We validated these measures through iterative experiments, particularly focusing on ingate dimensions to optimize flow dynamics. Initially, the ingate size was 13 mm × 14 mm × 7 mm (cross-sectional area 94.5 mm²), which we first increased to 16 mm × 17 mm × 8 mm (132 mm²) to reduce splashing. However, testing on batches of 5,520 and 4,617 castings showed scrap rates of 1.1% and 1.45%, respectively, indicating worsened slag inclusion due to incomplete ingate filling and poor slag trapping. Based on the principle of runner slag trapping, where the ingate suction zone affects slag flotation, we derived the condition for effective trapping:
$$h_{ingate} > \frac{v_{horizontal} \cdot h_{runner}}{v_{flotation}}$$
where \(h_{ingate}\) is the ingate height, \(v_{horizontal}\) is the horizontal flow velocity in the runner, \(h_{runner}\) is the runner height, and \(v_{flotation}\) is the slag flotation velocity. To meet this, we reduced the ingate height to 6 mm while adjusting other dimensions to 16.2 mm × 17 mm × 6 mm (cross-sectional area 97.2 mm²), ensuring full filling and improved slag retention. This modification lowered the scrap rate to 0.7% in a batch of 8,256 ductile iron castings, demonstrating significant improvement.
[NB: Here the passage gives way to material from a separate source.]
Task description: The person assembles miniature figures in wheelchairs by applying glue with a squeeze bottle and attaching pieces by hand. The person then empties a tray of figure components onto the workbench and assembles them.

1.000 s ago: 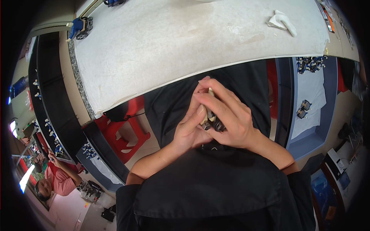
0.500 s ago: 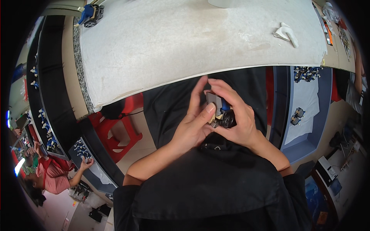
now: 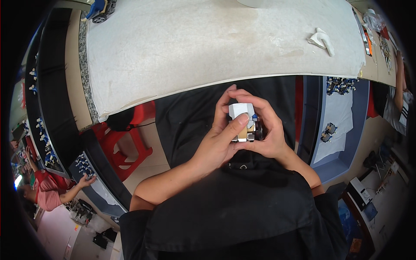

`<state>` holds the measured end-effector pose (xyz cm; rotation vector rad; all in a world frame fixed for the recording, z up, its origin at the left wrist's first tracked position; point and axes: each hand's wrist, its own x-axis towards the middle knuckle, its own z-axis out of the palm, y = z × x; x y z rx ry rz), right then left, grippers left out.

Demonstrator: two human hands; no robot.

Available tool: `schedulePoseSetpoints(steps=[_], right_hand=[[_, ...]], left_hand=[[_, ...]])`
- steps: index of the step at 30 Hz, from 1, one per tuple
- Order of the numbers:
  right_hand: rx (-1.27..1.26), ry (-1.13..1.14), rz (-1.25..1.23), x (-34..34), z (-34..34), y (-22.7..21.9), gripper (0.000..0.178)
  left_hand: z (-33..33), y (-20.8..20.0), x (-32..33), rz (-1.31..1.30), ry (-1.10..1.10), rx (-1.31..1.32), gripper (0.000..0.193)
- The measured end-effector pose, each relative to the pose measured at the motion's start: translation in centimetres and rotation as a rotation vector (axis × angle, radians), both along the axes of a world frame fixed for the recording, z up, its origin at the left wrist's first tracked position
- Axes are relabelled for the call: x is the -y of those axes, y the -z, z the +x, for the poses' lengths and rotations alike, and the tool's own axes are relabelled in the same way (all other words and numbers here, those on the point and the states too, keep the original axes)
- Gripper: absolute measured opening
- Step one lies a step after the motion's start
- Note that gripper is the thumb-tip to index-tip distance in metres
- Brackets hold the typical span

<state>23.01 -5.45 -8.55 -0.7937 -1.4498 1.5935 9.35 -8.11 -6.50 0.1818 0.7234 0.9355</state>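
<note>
Both hands hold one small toy vehicle over my lap, just below the table's front edge. It has a white blocky top, a tan and blue middle and a black wheel on its right side. My left hand grips it from the left, thumb pressed on its white front. My right hand wraps it from the right and above, fingers curled over the top. The underside of the toy is hidden by my palms.
A wide white table lies ahead, with a crumpled white tissue at its right and a blue toy vehicle at its far left corner. A red stool stands left of my knees. Another person works at lower left.
The hands have turned the toy so its white top now faces up, and the left thumb has slid onto its front. The view has shifted slightly.
</note>
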Motion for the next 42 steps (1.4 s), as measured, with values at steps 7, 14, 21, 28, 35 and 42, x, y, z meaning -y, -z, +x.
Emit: schedulePoseSetpoints(steps=[7,14,21,28,35,42], right_hand=[[-0.237,-0.049,-0.226,-0.1,0.5,0.8,0.073],[-0.295,-0.063,-0.234,0.0,0.2,0.7,0.078],[0.066,0.047,0.123,0.4,-0.3,-0.3,0.066],[0.127,0.124,0.188,1.3,-0.4,-0.3,0.060],[0.174,0.135,0.223,1.6,-0.3,-0.3,0.061],[0.123,0.131,0.220,1.8,-0.4,0.0,0.062]], left_hand=[[-0.3,-1.1,-0.6,-0.019,-0.044,0.157,0.054],[-0.7,-1.7,-0.6,0.039,0.098,-0.001,0.055],[0.0,-0.4,0.3,0.144,0.062,-0.058,0.059],[-0.5,-0.2,0.4,0.139,0.115,-0.013,0.059],[-0.6,-0.2,0.8,0.131,0.134,-0.028,0.054],[-0.5,0.1,1.5,0.180,0.123,-0.080,0.051]])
| Condition | Ingate Dimensions (mm) | Cross-Sectional Area (mm²) | Scrap Rate (%) | Notes |
|---|---|---|---|---|
| Original Design | 13 × 14 × 7 | 94.5 | 4.9 (peak) | High slag inclusion due to poor material and gating control. |
| After Material Management | 13 × 14 × 7 | 94.5 | 1.97 | Improved raw material purity and inoculant grain size. |
| First Ingate Adjustment | 16 × 17 × 8 | 132 | 1.45 | Increased area led to incomplete filling and higher slag entrainment. |
| Second Ingate Adjustment | 16.2 × 17 × 6 | 97.2 | 0.7 | Optimized height for better slag trapping and flow stability. |
| Final Implementation | 16.2 × 17 × 6 | 97.2 | ~0.5 | Combined with gating redesign and dual filtration, stable low scrap rate. |
The success of these measures underscores the importance of a holistic approach to quality control in ductile iron castings production. Reducing slag sources at the melting stage is the most direct and effective strategy, as once slag forms in the molten iron, it is challenging to remove completely. Our experience shows that strict raw material standards, controlled nodularizer addition, and appropriate inoculant selection are critical for minimizing slag generation. Furthermore, optimizing the gating system design enhances slag trapping capacity, with proper ingate sizing and filtration playing key roles. The final scrap rate stabilized around 0.5%, meeting customer requirements and reducing quality risks significantly.
In conclusion, addressing slag inclusions in ductile iron castings, such as crankshafts, requires a multifaceted strategy that integrates material management, process optimization, and design improvements. By focusing on slag source reduction and enhancing the gating system’s ability to capture inclusions, we achieved a substantial decrease in defect rates, improving the reliability and performance of our ductile iron castings. Future work may involve advanced simulation techniques to model flow dynamics and slag behavior, further refining the production process for high-integrity ductile iron components.